La primaire PS est peut-être plus piégeuse encore, car le nombre de votants devrait être moindre que pour le scrutin de la droite, le calendrier est bien plus serré (ce qui laisse moins de temps pour interroger un panel suffisant) et certains des candidats sont très peu connus. « Les lignes bougent beaucoup plus vite dans une primaire, le corps électoral est plus restreint et les mouvements d’autant plus brutaux que la majorité des électeurs appartient à la même famille politique que les candidats », prévient Jérôme Fourquet. « Les lignes ne se cristalliseront que dans les tout derniers jours », avance Bruno Jeanbart.

« Pas un pronostic, mais une photographie de l’instant »

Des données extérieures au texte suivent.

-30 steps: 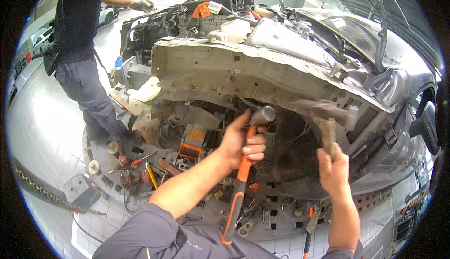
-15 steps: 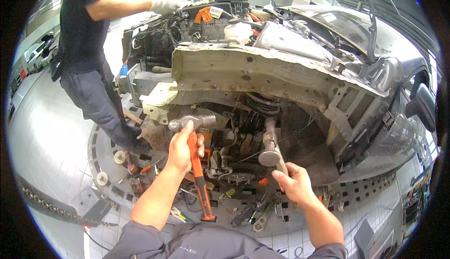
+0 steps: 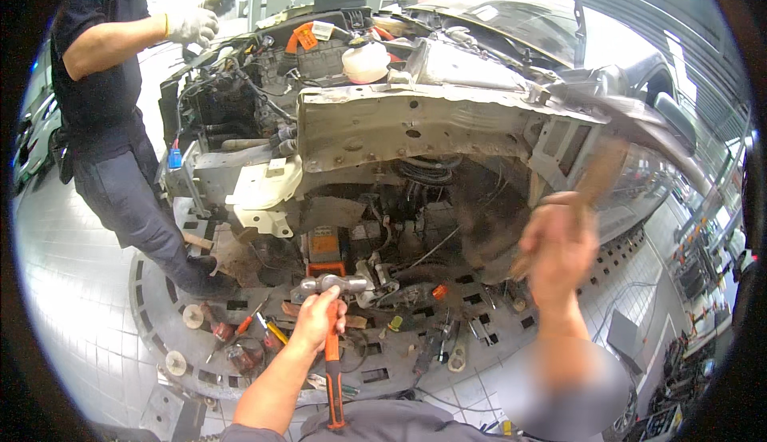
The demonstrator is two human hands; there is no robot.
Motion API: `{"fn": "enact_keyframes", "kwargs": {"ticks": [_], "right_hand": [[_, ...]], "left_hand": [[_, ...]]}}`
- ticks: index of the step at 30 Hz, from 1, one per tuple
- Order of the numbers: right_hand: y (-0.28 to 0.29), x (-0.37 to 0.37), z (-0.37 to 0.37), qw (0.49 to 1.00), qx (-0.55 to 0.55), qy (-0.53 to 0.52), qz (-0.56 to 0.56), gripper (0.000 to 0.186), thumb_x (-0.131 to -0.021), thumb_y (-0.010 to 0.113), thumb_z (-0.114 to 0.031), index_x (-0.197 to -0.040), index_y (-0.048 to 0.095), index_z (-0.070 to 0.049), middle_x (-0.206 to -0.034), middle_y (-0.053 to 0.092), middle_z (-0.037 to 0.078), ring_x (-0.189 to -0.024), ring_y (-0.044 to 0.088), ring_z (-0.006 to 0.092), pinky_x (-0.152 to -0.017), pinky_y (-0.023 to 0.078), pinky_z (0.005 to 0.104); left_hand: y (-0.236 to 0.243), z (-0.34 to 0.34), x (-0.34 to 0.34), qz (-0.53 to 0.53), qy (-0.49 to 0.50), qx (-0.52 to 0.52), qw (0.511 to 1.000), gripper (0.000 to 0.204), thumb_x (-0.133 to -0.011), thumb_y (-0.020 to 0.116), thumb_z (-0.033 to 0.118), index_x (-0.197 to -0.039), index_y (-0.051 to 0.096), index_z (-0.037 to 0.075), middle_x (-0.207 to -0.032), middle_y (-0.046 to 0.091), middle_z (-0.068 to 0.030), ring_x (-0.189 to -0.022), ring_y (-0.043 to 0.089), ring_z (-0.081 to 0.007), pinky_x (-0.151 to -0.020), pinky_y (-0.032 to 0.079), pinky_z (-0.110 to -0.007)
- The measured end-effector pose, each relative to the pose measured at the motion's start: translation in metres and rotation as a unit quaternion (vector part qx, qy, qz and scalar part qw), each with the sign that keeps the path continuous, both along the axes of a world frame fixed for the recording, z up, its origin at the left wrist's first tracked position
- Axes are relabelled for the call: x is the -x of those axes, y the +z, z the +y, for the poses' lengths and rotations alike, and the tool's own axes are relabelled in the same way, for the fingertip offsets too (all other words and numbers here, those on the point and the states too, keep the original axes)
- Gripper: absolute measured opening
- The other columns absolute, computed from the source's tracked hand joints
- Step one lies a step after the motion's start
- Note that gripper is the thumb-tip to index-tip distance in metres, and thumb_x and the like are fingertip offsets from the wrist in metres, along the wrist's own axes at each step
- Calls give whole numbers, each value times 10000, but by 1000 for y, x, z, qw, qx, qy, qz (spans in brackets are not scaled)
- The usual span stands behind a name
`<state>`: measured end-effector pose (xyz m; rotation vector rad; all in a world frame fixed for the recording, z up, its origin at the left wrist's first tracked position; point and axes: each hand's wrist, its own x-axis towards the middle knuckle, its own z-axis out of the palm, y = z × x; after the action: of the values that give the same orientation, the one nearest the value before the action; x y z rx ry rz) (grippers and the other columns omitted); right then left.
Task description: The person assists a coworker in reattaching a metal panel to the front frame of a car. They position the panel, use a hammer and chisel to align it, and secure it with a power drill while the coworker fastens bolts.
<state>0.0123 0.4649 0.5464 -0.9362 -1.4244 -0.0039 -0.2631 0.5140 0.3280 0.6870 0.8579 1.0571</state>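
My left hand (image 3: 313,324) is closed just below the steel head of a ball-peen hammer (image 3: 333,374). This hammer's orange and black handle hangs down toward my lap. My right hand (image 3: 562,242), smeared by motion, is raised at the right and wraps round the wooden handle of a second hammer (image 3: 603,170). The second hammer slants up and to the right, its head too blurred to make out. Facing me is a stripped car front with a bare, dented inner fender panel (image 3: 415,126). Neither hammer visibly touches the panel.
A co-worker (image 3: 104,122) with a gloved hand (image 3: 192,26) stands at the far left of the car. Several tools, including a red-handled screwdriver (image 3: 244,324), lie on the slotted metal platform (image 3: 148,306). A cream bracket (image 3: 268,186) sticks out at the panel's left end.
My right hand has swung the wooden-handled hammer up and to the right. The orange-handled hammer sits lower in view with my left hand. The whole view has shifted.
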Motion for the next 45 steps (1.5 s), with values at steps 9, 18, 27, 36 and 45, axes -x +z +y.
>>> {"fn": "enact_keyframes", "kwargs": {"ticks": [9, 18, 27, 36, 45], "right_hand": [[-43, 16, 22, 936, 186, -253, -157, 276, -954, 553, -305, -918, 531, -33, -616, 535, 118, -588, 588, 245, -567, 479, 394], [-31, 31, 16, 950, 225, -169, -134, 216, -950, 567, -241, -927, 531, -29, -694, 592, 108, -608, 584, 143, -565, 476, 312], [-35, 25, 20, 977, 32, -200, -64, 200, -971, 509, -234, -890, 523, -52, -595, 494, -1, -500, 480, 105, -463, 392, 278], [-44, -22, 30, 959, 187, -193, -93, 332, -959, 531, -348, -840, 518, -38, -586, 495, 24, -485, 489, 95, -465, 397, 260], [-197, -63, -79, 942, 336, 5, 15, 162, -922, 484, -201, -835, 526, -71, -573, 479, 22, -481, 465, 124, -479, 407, 280]], "left_hand": [[-3, -10, 22, -18, -30, -9, 999, 321, -912, 553, 319, -773, 529, 31, -656, 546, -65, -475, 522, -164, -453, 423, -308], [-20, -27, 38, -16, -33, 3, 999, 305, -917, 543, 318, -785, 519, 43, -669, 547, -65, -482, 519, -163, -471, 430, -313], [-43, -47, 80, -46, 73, 50, 995, 254, -898, 588, 305, -867, 493, 71, -724, 578, -68, -541, 559, -167, -484, 464, -311], [-172, -41, 114, 0, 147, 117, 982, 166, -848, 535, 193, -793, 540, 36, -626, 543, -67, -491, 536, -183, -433, 450, -327], [-357, -134, 139, 215, 43, 357, 908, 125, -775, 514, 85, -704, 589, 15, -537, 529, -92, -452, 540, -198, -380, 400, -353]]}}
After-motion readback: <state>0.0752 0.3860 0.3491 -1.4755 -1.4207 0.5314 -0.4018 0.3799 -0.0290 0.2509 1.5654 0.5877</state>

Vingt-six enquêtes d’opinion avaient été publiées avant la primaire de la droite, rien qu’entre août et novembre 2016 (Libération les a tous comptabilisés depuis juin 2014 ici). Mais, en 2017, tous pourris les sondages ? « Nous avons toujours tort : quand nos enquêtes sont semblables au résultat final, on nous accuse de l’avoir influencé ; quand elles sont trop loin, alors on nous accuse d’être déconnectés », s’amuse Jean-Daniel Lévy, alors que son homologue de l’Ifop Jérôme Fourquet tient à défendre le procédé, qui n’est « pas un pronostic, mais une photographie de l’instant », rappelle-t-il.

Et si la photo intéresse toujours quelqu’un, il ne faudra pas attendre trop longtemps pour tirer des plans sur la comète à partir d’une enquête d’opinion : le passage de Manuel Valls jeudi 5 janvier sur France 2 sera l’occasion pour Harris Interactive de dégainer le premier sondage spécial primaire PS de l’année 2017. L’institut avait aussi été le dernier de l’année 2016, lors du passage de Benoît Hamon dans la même émission le 8 décembre.